[Problem to solve]:
Please quote exactly the lines below from the line containing "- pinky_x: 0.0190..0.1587" to the line containing "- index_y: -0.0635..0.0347", both lines included, and nothing else.

(Records drawn from a dataset)
++++++

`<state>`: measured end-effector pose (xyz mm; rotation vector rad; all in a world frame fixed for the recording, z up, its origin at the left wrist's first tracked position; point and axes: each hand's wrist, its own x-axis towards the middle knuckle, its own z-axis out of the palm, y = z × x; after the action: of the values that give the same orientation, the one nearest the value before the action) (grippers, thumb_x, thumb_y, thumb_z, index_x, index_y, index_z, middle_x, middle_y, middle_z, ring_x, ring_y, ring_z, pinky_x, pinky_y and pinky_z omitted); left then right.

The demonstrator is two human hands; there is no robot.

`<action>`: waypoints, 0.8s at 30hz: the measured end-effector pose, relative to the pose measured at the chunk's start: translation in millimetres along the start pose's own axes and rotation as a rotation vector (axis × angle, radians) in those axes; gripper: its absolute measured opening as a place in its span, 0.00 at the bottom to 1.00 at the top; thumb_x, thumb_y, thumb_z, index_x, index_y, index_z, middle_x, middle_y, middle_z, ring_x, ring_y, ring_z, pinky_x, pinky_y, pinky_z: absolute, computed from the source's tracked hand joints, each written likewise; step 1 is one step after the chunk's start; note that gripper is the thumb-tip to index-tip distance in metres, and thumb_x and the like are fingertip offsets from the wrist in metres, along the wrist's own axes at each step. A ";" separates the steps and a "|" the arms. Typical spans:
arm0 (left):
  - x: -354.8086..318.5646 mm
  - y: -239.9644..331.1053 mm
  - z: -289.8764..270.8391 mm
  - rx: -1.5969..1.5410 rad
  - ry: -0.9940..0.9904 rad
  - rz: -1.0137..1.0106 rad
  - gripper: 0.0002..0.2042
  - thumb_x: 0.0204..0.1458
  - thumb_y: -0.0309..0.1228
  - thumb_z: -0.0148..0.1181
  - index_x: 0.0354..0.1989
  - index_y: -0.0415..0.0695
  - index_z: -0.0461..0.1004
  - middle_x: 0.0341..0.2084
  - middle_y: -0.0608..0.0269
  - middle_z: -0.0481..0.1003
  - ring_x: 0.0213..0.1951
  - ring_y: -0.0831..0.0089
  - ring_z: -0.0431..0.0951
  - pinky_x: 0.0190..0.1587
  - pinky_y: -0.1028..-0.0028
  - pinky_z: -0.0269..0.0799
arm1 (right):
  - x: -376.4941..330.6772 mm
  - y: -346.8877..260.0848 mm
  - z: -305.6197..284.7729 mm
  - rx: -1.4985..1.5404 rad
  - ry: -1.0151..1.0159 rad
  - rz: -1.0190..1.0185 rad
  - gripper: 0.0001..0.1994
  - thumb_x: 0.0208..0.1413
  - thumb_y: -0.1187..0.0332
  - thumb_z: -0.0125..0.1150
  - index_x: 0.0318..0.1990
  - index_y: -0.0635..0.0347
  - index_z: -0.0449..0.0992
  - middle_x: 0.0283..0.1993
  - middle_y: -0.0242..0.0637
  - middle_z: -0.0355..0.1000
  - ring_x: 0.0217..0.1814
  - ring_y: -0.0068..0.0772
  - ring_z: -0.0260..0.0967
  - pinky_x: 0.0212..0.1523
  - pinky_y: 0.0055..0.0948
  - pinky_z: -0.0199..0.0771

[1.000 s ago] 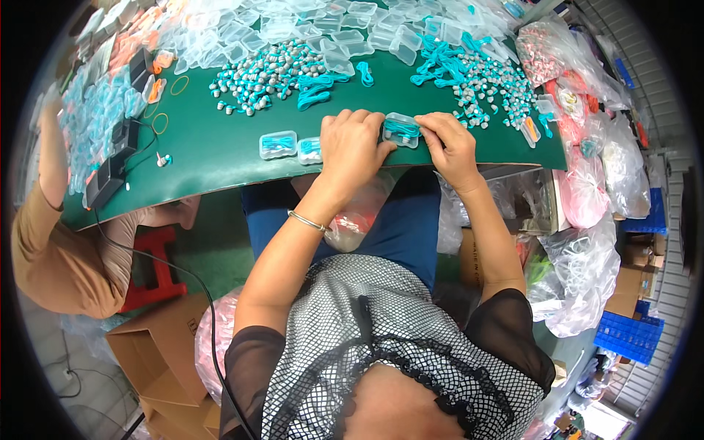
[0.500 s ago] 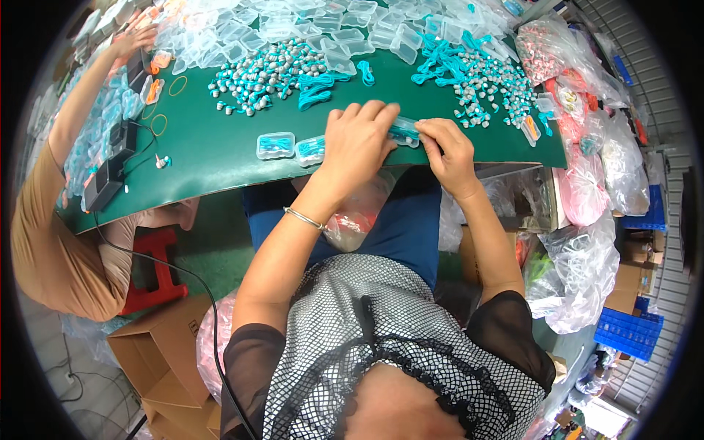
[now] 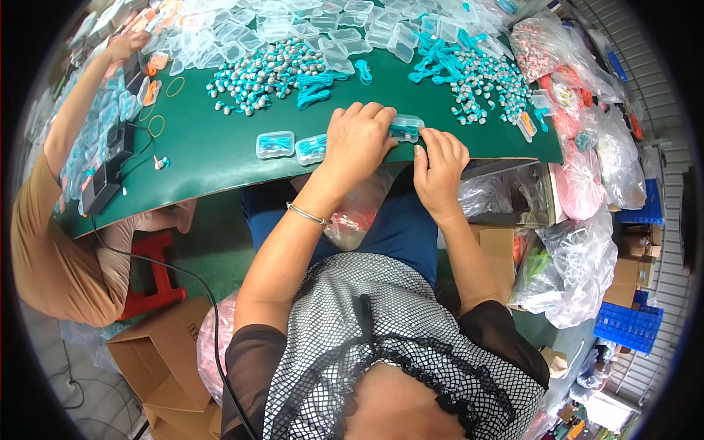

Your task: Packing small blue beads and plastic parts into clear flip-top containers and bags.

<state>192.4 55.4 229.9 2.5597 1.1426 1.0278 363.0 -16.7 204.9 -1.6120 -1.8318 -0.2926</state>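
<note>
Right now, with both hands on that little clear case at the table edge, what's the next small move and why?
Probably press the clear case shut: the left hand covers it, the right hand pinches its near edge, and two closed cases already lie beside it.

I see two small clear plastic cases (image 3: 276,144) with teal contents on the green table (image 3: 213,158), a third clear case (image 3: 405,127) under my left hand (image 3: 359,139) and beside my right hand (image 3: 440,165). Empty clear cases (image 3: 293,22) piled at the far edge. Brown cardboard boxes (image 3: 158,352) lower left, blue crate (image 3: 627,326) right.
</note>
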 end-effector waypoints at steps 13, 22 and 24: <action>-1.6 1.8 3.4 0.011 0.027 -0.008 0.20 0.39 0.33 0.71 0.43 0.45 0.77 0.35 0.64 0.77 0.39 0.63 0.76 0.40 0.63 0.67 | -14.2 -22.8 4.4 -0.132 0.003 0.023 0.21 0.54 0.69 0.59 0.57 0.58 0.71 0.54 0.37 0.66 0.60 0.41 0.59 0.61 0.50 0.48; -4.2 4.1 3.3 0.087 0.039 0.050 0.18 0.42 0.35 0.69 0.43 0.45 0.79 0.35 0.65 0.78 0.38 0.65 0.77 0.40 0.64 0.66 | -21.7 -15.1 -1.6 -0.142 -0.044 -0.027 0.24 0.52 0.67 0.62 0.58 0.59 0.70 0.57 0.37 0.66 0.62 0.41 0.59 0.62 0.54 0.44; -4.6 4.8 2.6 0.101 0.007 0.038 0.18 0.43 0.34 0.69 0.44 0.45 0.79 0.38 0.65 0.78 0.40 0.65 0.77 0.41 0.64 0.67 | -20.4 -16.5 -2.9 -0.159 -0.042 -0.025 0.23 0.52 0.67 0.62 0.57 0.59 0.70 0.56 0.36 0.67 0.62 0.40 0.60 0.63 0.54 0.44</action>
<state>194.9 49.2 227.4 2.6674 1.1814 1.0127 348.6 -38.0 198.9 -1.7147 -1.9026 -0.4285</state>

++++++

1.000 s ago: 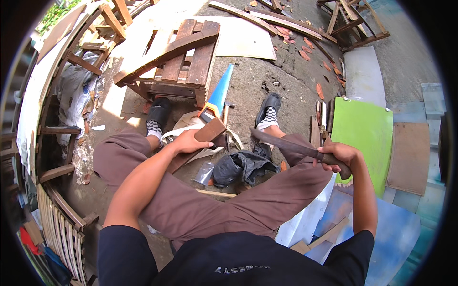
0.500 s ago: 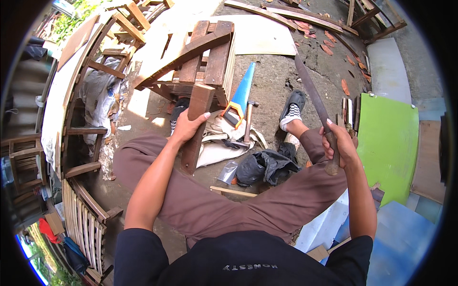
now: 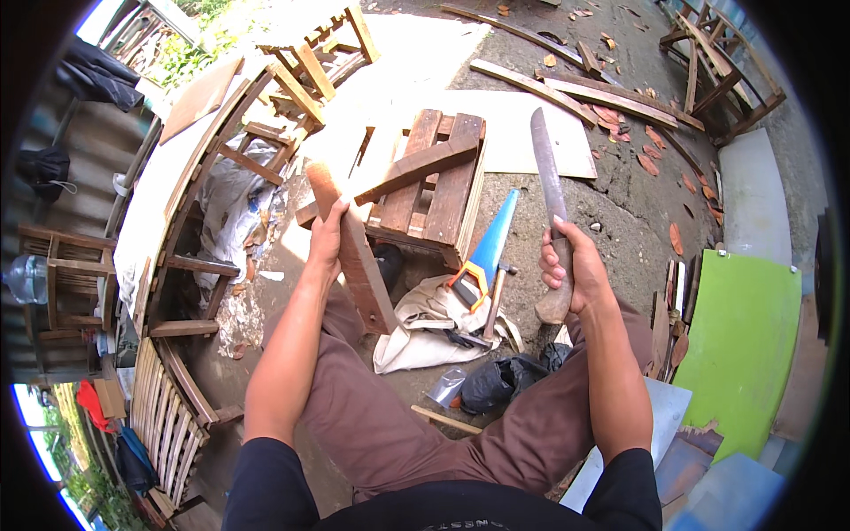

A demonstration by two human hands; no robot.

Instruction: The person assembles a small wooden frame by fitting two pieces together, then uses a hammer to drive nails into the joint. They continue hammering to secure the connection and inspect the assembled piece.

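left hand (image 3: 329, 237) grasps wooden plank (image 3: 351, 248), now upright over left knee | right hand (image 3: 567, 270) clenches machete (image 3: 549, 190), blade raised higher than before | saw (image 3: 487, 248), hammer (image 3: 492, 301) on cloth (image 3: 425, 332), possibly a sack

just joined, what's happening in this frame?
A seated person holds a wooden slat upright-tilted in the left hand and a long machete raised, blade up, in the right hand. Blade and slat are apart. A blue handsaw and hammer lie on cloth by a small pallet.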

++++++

[Answer space]:
  - pinky_x: 0.0190..0.1587
  - pinky_y: -0.1028..-0.0028
  - pinky_z: -0.0269..0.0799
arm1 (right):
  - x: -376.4941..330.6772 mm
  - y: -346.8877..260.0848 mm
  - z: -305.6197..284.7729 mm
  - rx: -1.4985..1.5404 rad
  - ry: -1.0151..1.0159 rad
  - rz: -1.0190..1.0185 rad
  - gripper: 0.0001..0.1994
  - thumb_x: 0.0208..0.1413
  - thumb_y: -0.1187..0.0332
  - thumb_z: -0.0125..0.1150
  - index_x: 0.0318..0.1990
  - index_y: -0.0635..0.0347

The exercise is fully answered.